- _Task item_
Every line below between the line holding "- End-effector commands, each" and the line holding "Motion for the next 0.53", inclusive, should be repeated exactly, and all other lines omitted.

─── Information supplied ───

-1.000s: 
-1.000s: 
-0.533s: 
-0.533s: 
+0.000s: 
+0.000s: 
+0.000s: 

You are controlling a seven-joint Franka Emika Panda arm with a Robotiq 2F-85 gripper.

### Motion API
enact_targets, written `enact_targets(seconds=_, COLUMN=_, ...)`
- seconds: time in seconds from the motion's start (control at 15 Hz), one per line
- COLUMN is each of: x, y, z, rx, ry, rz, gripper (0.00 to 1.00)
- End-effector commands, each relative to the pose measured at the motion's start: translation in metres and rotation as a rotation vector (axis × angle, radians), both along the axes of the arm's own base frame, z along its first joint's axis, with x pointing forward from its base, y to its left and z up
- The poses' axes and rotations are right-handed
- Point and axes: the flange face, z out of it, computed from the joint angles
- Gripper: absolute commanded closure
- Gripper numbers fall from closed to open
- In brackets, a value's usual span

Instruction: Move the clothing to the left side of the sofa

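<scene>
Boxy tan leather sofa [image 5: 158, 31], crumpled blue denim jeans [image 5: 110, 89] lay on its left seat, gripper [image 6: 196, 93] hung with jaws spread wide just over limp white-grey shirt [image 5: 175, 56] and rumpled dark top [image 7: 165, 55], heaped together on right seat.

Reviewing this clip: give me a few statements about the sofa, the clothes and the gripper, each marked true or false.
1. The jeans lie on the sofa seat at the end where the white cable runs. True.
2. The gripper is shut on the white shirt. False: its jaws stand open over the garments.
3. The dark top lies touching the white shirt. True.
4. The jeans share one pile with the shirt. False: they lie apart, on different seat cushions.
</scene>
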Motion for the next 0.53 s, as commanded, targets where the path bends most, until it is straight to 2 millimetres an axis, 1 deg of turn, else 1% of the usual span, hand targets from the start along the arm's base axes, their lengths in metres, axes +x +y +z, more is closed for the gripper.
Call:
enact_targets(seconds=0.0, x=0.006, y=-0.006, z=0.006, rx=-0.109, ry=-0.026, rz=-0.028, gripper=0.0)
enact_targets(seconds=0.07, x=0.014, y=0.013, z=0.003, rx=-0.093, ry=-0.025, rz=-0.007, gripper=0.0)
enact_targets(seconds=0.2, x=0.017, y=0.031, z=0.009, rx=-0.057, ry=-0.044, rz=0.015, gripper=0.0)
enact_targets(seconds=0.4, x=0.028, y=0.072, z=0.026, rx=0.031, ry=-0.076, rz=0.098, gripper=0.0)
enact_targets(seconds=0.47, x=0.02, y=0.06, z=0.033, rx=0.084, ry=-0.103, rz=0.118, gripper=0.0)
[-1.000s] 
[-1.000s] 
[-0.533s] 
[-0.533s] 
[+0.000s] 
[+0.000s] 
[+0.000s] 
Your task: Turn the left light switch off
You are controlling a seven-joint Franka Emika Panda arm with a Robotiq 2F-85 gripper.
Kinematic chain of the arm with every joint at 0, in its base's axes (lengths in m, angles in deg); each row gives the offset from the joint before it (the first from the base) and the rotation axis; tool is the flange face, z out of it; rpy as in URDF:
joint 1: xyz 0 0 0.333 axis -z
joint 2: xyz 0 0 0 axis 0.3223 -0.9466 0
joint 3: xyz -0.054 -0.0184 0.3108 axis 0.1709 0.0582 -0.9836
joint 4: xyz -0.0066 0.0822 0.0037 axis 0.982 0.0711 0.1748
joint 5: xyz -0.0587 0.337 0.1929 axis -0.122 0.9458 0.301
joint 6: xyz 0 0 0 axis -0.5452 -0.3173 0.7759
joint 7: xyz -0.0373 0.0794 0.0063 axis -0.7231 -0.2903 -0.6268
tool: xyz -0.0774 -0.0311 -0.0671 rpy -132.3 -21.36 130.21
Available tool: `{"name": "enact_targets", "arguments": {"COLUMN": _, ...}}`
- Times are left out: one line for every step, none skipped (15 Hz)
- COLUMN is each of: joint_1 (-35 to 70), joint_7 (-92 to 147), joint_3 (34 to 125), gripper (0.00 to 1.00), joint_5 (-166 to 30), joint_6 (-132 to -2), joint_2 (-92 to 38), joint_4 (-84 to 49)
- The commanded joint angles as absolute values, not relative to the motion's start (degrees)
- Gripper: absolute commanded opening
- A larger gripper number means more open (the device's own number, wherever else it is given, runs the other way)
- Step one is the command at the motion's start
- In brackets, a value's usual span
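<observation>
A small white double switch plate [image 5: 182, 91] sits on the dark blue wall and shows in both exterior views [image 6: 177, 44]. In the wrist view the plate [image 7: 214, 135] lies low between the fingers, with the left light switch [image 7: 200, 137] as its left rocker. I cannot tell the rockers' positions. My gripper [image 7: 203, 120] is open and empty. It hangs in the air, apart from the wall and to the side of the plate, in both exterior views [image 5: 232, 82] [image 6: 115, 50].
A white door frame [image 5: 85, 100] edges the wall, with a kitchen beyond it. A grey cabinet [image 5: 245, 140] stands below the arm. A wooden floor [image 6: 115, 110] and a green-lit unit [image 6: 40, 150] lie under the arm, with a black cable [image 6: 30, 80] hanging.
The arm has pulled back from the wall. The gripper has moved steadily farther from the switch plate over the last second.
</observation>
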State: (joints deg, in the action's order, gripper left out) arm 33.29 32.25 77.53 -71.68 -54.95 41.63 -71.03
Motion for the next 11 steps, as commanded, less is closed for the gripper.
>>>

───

- _Solution_
- End-effector commands, each relative to the pose measured at the motion's start: translation in metres and rotation as a rotation vector (axis × angle, radians), both along the axes of the arm's own base frame, z along its first joint's axis, with x pointing forward from its base, y to its left and z up
- The poses' axes and rotations are right-handed
- Point and axes: the flange face, z out of it, computed from the joint angles
- Gripper: absolute commanded closure
- Gripper numbers fall from closed to open
- In brackets, a value's usual span

Instruction: Move the clothing to the left side of the sofa

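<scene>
Boxy tan leather sofa [image 5: 158, 31], crumpled blue denim jeans [image 5: 110, 89] lay on its left seat, gripper [image 6: 196, 93] hung with jaws spread wide just over limp white-grey shirt [image 5: 175, 56] and rumpled dark top [image 7: 165, 55], heaped together on right seat.

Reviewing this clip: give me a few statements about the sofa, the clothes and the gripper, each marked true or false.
1. The jeans lie on the sofa seat at the end where the white cable runs. True.
2. The gripper is shut on the white shirt. False: its jaws stand open over the garments.
3. The dark top lies touching the white shirt. True.
4. The jeans share one pile with the shirt. False: they lie apart, on different seat cushions.
</scene>
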Motion for the next 0.53 s, as commanded, targets where the path bends most, until it is straight to 2 millimetres an axis, 1 deg of turn, else 1% of the usual span, hand targets from the start along the arm's base axes, their lengths in metres, axes +x +y +z, more is closed for the gripper.

The exercise is done now.